Condamné à mort en 2010 pour fabrication, transport, contrebande et trafic de méthamphétamine, Chan était déjà incarcéré depuis 2005, lorsqu’un premier tribunal avait prononcé une peine de prison à perpétuité. Un nouveau procès, déclenché par « de nouveaux éléments », a renversé cette décision. Les autorités chinoises l’accusent d’avoir participé, entre 1999 et 2003, à un réseau qui aurait produit des tonnes de drogue synthétique sur le territoire chinois. Malgré les appels d’urgence des services français, aucune grâce n’a été accordée et la peine a été exécutée dans le sud du pays.
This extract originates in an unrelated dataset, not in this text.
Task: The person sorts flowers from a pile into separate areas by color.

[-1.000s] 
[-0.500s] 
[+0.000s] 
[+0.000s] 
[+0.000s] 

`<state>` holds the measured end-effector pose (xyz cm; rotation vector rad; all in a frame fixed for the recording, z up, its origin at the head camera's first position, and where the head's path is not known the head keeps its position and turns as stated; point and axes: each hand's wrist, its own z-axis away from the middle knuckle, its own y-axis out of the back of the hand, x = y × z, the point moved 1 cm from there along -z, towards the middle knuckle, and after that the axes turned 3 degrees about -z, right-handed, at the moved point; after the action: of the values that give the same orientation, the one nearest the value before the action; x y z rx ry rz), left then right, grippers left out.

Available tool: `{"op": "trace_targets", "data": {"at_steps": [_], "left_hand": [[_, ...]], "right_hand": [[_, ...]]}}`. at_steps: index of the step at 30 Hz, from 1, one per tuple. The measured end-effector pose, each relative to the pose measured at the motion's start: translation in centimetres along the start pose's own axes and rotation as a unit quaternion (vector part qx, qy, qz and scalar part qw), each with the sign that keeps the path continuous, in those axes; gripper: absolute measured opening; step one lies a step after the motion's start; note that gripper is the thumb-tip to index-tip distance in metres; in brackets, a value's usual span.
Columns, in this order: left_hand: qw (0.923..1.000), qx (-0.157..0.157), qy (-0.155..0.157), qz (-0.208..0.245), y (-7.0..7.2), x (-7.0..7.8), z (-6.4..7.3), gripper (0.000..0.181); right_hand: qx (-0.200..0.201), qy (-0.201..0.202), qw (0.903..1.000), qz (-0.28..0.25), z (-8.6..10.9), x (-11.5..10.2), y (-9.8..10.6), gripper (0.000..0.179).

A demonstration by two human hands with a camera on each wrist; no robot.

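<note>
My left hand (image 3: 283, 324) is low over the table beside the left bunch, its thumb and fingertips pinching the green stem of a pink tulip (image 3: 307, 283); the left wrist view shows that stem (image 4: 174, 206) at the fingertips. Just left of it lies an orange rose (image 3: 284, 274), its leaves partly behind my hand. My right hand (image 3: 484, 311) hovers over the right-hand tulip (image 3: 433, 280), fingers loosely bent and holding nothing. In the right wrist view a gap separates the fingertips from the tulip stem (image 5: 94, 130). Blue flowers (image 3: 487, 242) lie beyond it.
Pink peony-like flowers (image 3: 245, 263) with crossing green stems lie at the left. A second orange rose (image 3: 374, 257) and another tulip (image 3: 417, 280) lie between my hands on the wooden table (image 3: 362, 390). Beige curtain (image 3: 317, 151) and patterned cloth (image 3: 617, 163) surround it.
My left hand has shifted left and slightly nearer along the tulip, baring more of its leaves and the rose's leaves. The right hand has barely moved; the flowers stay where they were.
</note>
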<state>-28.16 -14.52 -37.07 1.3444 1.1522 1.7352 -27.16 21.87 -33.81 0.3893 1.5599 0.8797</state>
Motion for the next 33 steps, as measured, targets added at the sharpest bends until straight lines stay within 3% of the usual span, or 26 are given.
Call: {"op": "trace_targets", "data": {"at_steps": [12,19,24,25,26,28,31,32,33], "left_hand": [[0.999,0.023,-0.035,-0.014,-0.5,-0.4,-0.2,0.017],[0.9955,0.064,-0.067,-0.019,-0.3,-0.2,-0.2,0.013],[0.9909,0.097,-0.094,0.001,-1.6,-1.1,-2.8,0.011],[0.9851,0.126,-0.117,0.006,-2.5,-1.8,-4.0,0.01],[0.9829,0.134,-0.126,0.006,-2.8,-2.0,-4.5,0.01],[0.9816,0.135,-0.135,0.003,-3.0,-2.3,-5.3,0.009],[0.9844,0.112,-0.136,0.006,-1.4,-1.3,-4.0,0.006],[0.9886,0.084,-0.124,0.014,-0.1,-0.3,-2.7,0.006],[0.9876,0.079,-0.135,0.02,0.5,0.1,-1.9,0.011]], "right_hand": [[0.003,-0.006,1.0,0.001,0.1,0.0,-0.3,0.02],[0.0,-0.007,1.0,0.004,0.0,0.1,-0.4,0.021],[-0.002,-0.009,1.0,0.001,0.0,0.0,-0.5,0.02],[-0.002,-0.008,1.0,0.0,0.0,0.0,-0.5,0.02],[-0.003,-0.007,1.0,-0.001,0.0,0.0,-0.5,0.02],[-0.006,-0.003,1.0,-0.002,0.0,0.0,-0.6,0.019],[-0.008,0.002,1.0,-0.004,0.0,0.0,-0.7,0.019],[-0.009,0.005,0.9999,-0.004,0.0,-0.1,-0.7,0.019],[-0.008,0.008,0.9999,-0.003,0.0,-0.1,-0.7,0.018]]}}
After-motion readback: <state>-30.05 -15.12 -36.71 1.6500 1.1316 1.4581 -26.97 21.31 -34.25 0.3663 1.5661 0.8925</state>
Le ministère des Affaires étrangères a exprimé sa consternation face à l’exécution et a dénoncé le fait que la défense de M. Phoumy n’avait pas pu assister à l’audience finale, ce qu’il considère comme une violation de ses droits fondamentaux.
« Nous regrettons profondément que la défense n’ait pas eu accès à la dernière audience, ce qui constitue une atteinte aux droits de la défense. La France réaffirme son opposition à la peine de mort « partout et en toutes circonstances » et appelle à son abolition universelle. »
Selon le dernier rapport de Amnesty International (2024), la Chine serait le pays qui applique le plus grand nombre d’exécutions au monde, avec des milliers de condamnés à mort exécutés chaque année, bien que le gouvernement chinois ne publie aucune statistique officielle. La peine capitale reste en vigueur pour les infractions liées aux stupéfiants, tout comme dans d’autres pays d’Asie du Sud‑Est.
Cette exécution souligne les tensions persistantes entre les systèmes juridiques chinois et les normes de droits humains défendues par l’Europe, rappelant que la question de la peine de mort demeure un enjeu diplomatique sensible.
La mort de Chan Thao Phoumy rappelle que, malgré les protestations internationales, la Chine continue de recourir à la peine capitale pour les crimes liés à la drogue.